Galera builds their own initial state transfer mechanism and their own transaction distribution mechanism, independently of MySQL replication (write set replication wsrep). wsrep is synchronous – on commit, the write set is shipped, applied and acknowledged (or not).
MySQL Group Replication strives to achive the same thing, but uses their own, “MySQL native” set of technologies to do this.
The Galera cluster accepts writes to multiple cluster nodes concurrently, and will apply them successfully as long as the primary keys in the write sets (transactions) concurrently being applied within the cluster do not overlap. If there are collisions, they will make one of the colliding write sets fail, and cause a rollback of the transaction.
Galera does not propagate locks, though, only writes. Which means that it can not isolate properly, by construction, and that transactions of the form
BEGIN SELECT id FROM t WHERE id = ? FOR UPDATE UPDATE t SET d = ? WHERE id = ? COMMIT
can’t work, because the X-Lock set by the SELECT FOR UPDATE statement goes nowhere in the cluster.
Most users of Galera do not, by default, write to multiple nodes, but a single cluster node. There may be concurrent updates during a failover situation. This use of Galera avoids many of the problems with missing lock propagation, and the concurrency issues that could come from frequently overlapping write sets on multiple masters.
MySQL Group Replication is constructed quite similarly, and has similar deployment properties, even if the implementation is independent and different.
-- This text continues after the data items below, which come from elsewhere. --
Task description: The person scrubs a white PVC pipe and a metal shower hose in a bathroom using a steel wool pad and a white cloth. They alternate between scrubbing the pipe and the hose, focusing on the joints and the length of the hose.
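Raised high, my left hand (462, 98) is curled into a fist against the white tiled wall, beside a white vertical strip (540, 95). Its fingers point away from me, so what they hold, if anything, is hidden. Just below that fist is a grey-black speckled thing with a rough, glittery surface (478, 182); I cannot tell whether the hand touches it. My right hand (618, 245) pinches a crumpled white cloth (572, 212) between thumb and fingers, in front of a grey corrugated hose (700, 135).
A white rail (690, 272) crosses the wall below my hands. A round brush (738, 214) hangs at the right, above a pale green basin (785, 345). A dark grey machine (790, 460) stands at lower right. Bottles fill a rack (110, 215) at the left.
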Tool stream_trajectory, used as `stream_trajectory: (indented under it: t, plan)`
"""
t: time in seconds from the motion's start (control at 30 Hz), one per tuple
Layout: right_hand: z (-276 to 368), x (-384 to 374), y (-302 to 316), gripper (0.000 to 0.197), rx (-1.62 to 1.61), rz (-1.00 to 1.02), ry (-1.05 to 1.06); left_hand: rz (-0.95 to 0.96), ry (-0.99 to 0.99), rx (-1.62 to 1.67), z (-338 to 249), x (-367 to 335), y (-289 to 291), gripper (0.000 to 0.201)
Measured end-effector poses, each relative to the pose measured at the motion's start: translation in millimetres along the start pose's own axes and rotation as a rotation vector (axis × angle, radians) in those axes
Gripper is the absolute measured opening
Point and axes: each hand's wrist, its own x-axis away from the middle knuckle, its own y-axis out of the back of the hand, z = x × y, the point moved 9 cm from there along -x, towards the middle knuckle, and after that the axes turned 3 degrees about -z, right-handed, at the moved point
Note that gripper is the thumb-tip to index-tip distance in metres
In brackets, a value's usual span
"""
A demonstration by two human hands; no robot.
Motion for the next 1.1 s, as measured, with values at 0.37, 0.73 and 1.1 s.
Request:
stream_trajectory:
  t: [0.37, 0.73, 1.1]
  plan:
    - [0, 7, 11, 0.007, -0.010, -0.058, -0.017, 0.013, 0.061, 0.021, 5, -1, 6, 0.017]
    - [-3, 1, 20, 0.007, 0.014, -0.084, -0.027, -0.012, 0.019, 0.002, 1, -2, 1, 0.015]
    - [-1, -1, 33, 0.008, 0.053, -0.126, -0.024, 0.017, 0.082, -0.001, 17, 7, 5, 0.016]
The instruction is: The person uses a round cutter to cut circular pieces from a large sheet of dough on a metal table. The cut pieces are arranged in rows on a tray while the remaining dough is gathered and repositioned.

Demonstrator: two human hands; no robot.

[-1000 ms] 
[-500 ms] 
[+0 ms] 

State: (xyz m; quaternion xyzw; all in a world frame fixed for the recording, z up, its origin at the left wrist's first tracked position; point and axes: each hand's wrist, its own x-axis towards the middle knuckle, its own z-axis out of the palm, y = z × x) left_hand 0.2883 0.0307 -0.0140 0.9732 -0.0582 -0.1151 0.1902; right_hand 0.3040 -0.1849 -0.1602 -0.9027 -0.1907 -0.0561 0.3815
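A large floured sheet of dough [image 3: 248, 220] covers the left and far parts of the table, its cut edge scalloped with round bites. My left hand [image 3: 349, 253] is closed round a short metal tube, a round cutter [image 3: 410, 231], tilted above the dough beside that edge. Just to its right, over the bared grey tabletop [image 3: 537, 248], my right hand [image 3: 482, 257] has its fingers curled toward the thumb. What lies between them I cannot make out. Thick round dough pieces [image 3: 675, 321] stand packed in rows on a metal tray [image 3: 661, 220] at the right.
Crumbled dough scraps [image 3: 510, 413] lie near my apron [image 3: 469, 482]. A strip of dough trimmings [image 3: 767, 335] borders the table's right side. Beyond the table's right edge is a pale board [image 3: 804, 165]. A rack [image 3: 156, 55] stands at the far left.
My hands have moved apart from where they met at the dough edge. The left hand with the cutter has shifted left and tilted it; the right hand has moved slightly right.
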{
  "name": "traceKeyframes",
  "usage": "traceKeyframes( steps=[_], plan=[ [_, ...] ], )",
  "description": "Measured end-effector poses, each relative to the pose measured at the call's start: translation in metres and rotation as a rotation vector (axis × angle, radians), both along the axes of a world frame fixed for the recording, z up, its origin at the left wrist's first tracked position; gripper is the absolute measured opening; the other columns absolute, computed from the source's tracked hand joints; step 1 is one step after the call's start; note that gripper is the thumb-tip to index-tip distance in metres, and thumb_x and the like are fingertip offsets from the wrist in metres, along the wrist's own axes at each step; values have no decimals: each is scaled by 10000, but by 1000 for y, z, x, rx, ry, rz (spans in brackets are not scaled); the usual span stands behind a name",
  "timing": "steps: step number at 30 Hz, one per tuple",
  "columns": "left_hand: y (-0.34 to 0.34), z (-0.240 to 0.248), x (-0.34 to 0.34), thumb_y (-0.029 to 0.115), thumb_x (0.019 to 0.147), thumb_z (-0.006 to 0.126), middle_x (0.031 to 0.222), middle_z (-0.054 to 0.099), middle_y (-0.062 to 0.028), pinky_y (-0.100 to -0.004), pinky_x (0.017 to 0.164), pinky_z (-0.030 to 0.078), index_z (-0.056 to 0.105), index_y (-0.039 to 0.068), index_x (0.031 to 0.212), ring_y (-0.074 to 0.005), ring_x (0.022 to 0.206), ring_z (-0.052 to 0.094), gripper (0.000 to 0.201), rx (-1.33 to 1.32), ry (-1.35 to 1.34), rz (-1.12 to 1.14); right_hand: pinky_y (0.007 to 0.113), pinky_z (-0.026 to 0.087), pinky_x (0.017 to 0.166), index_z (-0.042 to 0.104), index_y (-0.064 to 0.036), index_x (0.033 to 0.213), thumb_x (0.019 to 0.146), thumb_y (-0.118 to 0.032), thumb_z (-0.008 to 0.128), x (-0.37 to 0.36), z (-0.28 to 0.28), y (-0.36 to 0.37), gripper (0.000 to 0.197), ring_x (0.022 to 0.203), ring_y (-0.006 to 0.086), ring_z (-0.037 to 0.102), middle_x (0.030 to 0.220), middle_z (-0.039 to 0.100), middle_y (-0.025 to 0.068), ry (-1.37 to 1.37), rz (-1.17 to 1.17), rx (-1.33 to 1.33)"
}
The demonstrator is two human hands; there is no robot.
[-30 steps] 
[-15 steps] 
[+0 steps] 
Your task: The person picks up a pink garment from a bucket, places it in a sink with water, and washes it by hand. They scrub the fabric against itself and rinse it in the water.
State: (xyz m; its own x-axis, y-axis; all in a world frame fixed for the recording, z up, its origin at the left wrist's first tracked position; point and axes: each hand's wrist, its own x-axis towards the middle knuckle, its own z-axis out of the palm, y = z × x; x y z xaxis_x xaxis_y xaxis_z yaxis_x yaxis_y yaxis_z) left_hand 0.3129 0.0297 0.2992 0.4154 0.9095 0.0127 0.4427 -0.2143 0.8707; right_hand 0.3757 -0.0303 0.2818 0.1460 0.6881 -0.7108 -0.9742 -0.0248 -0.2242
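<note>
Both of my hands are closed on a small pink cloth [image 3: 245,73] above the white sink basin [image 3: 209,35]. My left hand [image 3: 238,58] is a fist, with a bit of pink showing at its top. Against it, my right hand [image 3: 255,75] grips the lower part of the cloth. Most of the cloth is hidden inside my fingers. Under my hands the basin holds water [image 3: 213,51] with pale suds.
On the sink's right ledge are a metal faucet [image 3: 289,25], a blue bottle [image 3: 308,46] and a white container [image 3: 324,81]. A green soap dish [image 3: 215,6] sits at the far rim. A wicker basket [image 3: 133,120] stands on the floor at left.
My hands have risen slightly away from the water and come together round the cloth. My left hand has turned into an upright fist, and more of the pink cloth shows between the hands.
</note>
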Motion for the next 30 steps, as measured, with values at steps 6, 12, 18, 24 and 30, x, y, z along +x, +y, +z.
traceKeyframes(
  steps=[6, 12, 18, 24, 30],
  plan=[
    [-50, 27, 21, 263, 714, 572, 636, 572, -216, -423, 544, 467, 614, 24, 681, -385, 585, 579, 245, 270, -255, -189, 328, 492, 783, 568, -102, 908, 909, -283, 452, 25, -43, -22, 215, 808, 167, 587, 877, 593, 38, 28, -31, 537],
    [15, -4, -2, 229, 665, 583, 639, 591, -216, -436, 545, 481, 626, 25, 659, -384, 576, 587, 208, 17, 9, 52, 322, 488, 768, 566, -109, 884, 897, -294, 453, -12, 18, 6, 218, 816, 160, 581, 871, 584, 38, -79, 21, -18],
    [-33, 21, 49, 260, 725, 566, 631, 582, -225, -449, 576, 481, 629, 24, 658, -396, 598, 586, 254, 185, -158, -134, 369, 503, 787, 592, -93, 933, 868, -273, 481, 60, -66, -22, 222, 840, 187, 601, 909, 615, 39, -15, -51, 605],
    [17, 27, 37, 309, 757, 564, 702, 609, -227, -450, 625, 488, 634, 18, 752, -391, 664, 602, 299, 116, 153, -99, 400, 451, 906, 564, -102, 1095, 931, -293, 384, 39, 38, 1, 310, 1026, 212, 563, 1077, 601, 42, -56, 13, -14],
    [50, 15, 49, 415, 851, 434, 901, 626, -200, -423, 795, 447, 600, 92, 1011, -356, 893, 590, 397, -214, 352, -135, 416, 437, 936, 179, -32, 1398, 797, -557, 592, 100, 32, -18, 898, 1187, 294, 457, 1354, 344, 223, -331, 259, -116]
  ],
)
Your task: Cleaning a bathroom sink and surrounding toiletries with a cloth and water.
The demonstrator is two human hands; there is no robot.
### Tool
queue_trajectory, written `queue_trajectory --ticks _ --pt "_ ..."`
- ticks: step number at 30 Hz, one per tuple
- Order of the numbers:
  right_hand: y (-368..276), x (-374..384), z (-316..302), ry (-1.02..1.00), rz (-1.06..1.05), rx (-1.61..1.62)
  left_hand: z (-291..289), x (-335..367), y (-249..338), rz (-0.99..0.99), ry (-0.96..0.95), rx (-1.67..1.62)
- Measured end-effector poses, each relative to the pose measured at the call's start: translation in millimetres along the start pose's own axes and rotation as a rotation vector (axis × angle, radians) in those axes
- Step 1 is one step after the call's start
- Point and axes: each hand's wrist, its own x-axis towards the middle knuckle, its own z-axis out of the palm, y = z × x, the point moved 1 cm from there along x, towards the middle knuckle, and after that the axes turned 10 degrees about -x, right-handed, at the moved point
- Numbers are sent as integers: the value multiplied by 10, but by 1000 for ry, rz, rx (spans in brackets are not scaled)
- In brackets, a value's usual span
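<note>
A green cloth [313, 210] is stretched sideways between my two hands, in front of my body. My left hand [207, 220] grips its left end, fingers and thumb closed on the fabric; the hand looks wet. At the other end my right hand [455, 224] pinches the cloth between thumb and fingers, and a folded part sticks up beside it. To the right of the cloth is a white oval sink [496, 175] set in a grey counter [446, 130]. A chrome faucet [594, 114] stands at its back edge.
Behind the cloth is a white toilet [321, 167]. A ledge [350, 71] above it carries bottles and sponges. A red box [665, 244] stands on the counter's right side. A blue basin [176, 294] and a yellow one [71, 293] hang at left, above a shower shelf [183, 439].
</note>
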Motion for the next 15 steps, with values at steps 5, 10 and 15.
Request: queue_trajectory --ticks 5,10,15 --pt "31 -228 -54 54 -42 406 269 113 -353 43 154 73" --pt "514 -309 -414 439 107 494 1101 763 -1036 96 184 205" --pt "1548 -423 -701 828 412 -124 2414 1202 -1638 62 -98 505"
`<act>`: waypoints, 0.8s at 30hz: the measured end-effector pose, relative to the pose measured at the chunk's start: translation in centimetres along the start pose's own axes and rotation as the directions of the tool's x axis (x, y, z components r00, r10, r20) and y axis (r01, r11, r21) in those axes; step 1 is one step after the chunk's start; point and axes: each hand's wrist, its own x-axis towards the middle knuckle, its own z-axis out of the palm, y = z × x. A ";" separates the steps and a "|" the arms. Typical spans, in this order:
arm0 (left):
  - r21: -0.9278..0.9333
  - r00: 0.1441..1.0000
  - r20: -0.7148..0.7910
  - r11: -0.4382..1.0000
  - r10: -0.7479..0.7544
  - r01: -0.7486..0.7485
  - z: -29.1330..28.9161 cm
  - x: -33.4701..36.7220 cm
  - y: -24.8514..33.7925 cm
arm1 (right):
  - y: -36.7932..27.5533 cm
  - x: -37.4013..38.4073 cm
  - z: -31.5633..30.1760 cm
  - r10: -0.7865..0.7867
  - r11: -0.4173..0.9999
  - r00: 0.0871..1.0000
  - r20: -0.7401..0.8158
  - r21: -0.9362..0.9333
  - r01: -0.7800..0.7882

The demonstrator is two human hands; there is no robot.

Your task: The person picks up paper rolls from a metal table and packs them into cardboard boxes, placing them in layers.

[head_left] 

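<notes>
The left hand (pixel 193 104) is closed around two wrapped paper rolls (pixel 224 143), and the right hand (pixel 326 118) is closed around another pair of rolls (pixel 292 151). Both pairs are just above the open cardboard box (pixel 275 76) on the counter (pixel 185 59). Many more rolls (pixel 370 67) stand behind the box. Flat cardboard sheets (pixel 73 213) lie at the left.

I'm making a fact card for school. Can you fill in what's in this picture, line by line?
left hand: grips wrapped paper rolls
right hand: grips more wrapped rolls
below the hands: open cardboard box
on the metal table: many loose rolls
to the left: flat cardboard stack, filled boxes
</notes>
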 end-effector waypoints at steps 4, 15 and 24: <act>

If you are using either Galera or MySQL Group Replication as a mechanism to migrate from a single Master as a SPOF to a more resilient setup, this may work, but has it’s own issues during failover, and in normal operation, too. Especially if there are transactions with a more complicated lock structure and concurrent distributed writes involved – both products will fail reliably in such a scenario, so you need to validate the workload to be matching the capabilties of the cluster chosen.